TASK BRIEF |
Only one stretch of the listing below is wanted. Begin at the line that has "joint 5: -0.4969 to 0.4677", stop after the line that has "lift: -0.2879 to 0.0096", and repeat every line in between exactly.

* * *

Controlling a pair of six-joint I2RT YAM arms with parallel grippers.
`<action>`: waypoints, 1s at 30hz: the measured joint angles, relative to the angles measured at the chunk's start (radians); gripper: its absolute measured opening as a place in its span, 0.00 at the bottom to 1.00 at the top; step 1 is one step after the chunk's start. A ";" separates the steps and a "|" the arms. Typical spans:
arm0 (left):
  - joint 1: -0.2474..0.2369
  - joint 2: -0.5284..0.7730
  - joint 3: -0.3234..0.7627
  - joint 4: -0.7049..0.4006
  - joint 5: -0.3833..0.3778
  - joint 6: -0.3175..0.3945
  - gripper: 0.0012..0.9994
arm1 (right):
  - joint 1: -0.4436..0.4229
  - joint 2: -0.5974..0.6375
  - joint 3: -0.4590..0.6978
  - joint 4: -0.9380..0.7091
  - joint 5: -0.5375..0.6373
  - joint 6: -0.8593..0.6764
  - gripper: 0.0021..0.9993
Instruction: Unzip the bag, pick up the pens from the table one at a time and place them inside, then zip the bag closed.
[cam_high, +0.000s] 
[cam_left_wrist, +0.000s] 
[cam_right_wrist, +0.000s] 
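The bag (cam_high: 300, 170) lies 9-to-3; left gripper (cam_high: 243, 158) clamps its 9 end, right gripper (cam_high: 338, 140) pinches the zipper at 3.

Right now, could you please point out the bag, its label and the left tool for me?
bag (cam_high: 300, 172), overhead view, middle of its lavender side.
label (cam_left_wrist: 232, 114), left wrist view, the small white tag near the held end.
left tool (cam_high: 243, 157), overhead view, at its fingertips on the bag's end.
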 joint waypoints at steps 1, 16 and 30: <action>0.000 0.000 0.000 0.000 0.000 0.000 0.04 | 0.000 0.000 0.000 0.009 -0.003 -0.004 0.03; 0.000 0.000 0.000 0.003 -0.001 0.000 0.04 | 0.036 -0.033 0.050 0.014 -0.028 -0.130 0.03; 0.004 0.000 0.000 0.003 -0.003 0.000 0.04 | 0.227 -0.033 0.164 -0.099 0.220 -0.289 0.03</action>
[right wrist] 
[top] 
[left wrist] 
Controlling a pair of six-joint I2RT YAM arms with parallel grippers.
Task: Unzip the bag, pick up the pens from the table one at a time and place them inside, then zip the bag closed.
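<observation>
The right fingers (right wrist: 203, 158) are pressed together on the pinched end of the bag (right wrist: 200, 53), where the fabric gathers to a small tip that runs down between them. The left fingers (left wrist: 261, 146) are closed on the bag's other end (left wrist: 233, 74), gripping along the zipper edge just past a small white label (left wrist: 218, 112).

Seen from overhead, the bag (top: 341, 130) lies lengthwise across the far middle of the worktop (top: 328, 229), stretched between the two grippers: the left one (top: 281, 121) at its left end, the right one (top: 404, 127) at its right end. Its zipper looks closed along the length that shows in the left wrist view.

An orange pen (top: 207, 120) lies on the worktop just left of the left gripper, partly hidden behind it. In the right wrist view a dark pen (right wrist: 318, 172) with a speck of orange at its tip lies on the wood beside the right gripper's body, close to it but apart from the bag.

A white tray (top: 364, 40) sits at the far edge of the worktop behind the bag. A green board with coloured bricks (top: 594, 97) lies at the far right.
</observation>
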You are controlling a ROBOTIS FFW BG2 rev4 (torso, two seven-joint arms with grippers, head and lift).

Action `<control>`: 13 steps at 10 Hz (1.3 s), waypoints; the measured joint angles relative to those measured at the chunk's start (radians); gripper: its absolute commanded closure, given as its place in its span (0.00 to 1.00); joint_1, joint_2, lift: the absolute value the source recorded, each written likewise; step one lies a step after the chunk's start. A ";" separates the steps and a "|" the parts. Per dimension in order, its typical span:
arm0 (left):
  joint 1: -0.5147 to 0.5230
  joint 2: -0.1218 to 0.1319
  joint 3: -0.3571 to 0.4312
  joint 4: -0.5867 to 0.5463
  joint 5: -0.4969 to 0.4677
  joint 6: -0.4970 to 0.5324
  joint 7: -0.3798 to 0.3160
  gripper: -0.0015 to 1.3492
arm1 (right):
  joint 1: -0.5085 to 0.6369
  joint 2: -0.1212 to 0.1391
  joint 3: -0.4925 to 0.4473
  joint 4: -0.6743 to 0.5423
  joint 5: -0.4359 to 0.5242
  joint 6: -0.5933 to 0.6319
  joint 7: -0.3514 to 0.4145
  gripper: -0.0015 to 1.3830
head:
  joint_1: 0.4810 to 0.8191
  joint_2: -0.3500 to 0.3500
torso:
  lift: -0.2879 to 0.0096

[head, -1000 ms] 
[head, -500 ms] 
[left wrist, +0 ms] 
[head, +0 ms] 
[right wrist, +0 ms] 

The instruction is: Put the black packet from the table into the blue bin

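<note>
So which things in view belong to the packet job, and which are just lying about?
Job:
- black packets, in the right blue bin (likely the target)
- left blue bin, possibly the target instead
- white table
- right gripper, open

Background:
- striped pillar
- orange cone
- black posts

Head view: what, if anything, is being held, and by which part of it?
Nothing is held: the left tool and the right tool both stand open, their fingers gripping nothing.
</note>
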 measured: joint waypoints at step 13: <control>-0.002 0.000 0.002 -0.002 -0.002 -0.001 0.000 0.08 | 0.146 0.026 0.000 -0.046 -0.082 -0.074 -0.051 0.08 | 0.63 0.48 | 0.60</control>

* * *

SOLUTION BELOW |
  joint 5: -0.4969 to 0.4677
  joint 6: -0.4970 to 0.5324
  joint 7: -0.3798 to 0.3160
  gripper: -0.0015 to 1.3492
arm1 (right):
  joint 1: -0.5085 to 0.6369
  joint 2: -0.1212 to 0.1391
  joint 3: -0.4925 to 0.4473
  joint 4: -0.6743 to 0.5423
  joint 5: -0.4359 to 0.5242
  joint 6: -0.5933 to 0.6319
  joint 7: -0.3514 to 0.4145
  gripper: -0.0015 to 1.3830
head:
  joint_1: 0.4810 to 0.8191
  joint_2: -0.3500 to 0.3500
torso:
  lift: -0.2879 to 0.0096

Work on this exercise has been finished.